Problem details: From the data, copy out every line in which the word "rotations" appears.

Excerpts from a dataset:
---------------

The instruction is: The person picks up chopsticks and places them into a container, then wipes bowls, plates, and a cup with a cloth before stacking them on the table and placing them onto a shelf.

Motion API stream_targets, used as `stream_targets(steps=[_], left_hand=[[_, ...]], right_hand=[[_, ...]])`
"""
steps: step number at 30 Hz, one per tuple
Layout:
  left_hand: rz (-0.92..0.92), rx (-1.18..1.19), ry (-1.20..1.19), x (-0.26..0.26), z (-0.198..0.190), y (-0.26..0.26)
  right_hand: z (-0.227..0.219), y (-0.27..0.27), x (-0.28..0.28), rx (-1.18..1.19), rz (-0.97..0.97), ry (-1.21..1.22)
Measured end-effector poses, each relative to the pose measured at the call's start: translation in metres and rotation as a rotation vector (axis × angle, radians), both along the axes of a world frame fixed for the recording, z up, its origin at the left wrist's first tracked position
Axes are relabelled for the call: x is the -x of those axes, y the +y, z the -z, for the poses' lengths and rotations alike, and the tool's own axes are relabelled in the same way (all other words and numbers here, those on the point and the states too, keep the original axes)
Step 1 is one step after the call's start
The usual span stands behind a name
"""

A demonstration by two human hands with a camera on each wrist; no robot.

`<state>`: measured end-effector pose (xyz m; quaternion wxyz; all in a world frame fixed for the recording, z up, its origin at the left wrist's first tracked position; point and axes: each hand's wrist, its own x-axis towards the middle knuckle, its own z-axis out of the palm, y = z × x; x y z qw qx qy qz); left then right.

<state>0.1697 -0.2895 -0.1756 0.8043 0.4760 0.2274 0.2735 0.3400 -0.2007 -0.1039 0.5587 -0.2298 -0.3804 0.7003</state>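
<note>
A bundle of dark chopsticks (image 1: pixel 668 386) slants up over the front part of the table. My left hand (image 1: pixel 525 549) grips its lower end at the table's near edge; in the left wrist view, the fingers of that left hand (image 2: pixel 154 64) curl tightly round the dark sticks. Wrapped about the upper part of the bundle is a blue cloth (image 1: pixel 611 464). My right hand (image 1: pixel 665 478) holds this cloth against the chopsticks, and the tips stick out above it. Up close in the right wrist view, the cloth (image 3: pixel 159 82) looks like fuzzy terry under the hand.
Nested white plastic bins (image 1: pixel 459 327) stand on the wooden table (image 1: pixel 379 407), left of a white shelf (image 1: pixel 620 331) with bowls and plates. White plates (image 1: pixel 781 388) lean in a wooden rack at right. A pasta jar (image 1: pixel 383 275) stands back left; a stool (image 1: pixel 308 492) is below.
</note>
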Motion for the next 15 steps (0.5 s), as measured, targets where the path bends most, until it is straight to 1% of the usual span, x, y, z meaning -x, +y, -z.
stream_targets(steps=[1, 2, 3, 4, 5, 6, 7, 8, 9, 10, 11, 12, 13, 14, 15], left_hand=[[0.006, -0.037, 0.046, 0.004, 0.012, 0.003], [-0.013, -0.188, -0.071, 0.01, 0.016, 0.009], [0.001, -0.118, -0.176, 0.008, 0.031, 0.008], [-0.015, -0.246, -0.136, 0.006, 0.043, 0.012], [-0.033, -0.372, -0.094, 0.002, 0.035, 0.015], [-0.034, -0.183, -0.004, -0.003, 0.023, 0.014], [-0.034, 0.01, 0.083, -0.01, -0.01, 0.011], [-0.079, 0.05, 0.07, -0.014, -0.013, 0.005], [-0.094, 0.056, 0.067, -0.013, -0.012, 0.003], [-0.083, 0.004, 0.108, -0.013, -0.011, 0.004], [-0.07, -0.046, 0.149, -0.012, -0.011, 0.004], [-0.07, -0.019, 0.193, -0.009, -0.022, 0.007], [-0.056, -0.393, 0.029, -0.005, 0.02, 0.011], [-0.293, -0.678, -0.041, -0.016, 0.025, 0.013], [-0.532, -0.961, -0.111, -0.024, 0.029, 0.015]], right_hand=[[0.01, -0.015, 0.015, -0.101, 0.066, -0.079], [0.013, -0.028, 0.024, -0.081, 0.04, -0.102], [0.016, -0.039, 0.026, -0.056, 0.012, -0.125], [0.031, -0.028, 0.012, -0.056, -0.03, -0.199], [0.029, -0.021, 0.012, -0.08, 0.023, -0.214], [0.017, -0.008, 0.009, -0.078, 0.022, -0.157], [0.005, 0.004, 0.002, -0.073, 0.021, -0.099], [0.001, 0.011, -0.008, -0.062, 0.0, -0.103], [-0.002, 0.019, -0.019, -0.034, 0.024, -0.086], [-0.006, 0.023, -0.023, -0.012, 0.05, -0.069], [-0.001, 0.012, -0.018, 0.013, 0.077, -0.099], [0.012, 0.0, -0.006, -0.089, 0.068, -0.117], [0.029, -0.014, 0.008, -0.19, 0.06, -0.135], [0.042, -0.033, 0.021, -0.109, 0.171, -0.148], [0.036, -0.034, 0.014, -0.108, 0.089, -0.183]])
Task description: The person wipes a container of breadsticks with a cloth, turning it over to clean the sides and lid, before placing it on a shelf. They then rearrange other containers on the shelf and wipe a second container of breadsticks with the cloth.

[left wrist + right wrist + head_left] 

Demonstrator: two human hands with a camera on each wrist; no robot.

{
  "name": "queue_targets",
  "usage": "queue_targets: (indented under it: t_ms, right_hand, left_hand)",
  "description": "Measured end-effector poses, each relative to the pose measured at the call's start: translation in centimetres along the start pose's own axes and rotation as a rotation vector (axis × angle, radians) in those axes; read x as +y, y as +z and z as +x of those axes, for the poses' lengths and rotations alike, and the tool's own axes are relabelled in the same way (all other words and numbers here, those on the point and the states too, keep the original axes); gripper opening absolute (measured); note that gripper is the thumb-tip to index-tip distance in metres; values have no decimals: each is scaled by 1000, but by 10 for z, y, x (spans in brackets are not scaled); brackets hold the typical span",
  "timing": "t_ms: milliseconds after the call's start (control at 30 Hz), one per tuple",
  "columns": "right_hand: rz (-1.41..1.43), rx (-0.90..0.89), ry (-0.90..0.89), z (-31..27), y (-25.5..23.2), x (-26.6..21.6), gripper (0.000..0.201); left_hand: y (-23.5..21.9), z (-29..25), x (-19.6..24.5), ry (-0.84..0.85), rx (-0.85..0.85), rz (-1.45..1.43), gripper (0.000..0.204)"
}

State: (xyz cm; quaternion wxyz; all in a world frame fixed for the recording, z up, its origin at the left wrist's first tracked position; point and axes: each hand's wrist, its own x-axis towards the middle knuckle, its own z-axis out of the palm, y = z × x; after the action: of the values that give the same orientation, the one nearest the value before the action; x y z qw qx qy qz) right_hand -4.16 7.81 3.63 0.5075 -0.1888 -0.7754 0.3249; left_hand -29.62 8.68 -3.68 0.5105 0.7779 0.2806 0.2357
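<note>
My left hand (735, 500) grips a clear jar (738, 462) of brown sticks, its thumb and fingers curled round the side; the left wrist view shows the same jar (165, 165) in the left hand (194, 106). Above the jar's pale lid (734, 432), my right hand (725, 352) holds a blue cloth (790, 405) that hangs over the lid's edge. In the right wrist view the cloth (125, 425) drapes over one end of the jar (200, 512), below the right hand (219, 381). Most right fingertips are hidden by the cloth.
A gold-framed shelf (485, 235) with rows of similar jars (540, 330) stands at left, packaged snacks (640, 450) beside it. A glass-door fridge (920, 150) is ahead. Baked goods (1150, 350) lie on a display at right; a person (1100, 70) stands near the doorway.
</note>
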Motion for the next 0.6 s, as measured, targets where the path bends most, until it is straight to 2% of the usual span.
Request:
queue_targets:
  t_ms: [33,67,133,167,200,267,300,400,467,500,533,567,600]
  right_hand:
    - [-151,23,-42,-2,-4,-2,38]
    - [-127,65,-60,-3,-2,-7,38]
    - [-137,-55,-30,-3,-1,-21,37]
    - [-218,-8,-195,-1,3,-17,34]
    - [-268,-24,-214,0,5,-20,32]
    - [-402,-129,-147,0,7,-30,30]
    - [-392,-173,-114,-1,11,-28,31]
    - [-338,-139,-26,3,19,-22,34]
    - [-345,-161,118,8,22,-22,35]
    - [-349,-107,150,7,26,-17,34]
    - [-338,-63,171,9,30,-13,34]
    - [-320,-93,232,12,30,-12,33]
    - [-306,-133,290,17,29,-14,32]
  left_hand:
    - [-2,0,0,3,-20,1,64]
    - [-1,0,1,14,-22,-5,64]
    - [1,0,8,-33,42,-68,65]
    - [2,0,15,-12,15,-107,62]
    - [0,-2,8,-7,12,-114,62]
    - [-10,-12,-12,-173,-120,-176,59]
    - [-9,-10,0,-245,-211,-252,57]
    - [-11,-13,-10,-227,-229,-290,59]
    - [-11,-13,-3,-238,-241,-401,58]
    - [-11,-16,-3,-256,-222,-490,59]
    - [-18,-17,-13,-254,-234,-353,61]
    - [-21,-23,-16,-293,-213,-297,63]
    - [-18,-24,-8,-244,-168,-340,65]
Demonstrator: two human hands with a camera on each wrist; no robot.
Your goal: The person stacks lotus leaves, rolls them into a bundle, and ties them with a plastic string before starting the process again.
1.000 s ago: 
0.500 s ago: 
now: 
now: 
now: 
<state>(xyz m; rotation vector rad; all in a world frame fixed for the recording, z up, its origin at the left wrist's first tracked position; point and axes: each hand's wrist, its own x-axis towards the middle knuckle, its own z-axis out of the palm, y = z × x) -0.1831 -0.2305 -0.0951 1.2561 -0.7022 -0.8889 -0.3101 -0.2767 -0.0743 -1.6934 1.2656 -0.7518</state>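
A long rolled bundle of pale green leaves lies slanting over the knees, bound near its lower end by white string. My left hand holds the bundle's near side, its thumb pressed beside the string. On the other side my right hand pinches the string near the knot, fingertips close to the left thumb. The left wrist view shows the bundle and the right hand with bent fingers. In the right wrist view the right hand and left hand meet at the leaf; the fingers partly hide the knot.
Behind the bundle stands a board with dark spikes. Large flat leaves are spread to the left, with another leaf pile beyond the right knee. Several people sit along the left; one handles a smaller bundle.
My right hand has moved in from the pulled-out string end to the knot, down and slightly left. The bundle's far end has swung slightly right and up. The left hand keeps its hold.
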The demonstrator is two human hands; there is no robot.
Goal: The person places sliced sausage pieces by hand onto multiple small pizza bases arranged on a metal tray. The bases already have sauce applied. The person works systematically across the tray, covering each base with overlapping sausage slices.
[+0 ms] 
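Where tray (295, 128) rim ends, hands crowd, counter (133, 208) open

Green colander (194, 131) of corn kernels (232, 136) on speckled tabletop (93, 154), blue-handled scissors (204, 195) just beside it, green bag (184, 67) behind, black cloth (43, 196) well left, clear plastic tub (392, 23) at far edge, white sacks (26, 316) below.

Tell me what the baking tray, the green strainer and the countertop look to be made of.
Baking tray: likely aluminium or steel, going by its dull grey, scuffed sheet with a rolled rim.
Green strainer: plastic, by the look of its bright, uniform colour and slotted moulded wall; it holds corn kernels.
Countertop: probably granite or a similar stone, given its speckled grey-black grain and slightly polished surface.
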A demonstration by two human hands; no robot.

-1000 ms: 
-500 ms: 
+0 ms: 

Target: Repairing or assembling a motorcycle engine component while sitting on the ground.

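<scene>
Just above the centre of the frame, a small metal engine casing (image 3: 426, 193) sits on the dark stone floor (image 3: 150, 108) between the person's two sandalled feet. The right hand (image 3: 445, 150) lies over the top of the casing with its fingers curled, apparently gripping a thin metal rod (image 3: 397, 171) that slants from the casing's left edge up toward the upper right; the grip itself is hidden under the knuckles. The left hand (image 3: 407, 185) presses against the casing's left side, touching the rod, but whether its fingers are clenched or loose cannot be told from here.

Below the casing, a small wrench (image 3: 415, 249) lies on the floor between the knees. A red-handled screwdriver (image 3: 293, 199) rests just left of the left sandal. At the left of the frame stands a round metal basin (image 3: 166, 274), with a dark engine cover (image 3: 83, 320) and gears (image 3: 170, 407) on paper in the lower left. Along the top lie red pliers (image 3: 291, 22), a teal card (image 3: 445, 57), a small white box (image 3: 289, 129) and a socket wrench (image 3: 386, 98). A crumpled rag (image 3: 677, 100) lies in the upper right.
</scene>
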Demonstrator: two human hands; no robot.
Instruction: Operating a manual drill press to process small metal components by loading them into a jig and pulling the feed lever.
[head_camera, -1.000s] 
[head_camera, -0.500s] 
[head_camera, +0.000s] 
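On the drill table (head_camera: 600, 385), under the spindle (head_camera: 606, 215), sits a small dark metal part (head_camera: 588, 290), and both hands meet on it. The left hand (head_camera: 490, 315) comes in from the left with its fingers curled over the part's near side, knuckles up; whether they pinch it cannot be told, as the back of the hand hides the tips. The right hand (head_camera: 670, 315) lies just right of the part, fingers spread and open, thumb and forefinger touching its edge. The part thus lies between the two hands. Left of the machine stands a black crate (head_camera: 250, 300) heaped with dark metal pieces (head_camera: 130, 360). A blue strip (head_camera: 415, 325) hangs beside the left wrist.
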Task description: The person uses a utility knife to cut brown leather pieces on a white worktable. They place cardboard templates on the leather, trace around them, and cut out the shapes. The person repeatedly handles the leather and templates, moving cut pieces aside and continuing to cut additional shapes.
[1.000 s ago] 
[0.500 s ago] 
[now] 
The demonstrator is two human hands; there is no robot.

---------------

Your solution:
Axes are relabelled for the call: x is the -x of those axes, y the +y, z the -z, for the poses' lengths and rotations alike, and the tool's own axes are relabelled in the same way (all other words and numbers here, those on the point and the states too, keep the original axes)
  "description": "Measured end-effector poses, each relative to the pose measured at the call's start: translation in centimetres along the start pose's own axes and rotation as a rotation vector (axis × angle, radians) in those axes; read x as +y, y as +z and z as +x of those axes, for the poses' lengths and rotations alike, and the tool's own axes are relabelled in the same way (all other words and numbers here, those on the point and the states too, keep the original axes); gripper opening absolute (measured); note that gripper is the thumb-tip to index-tip distance in metres; values have no decimals: each is scaled by 1000, but by 10 for z, y, x (spans in brackets are not scaled); brackets hold the typical span",

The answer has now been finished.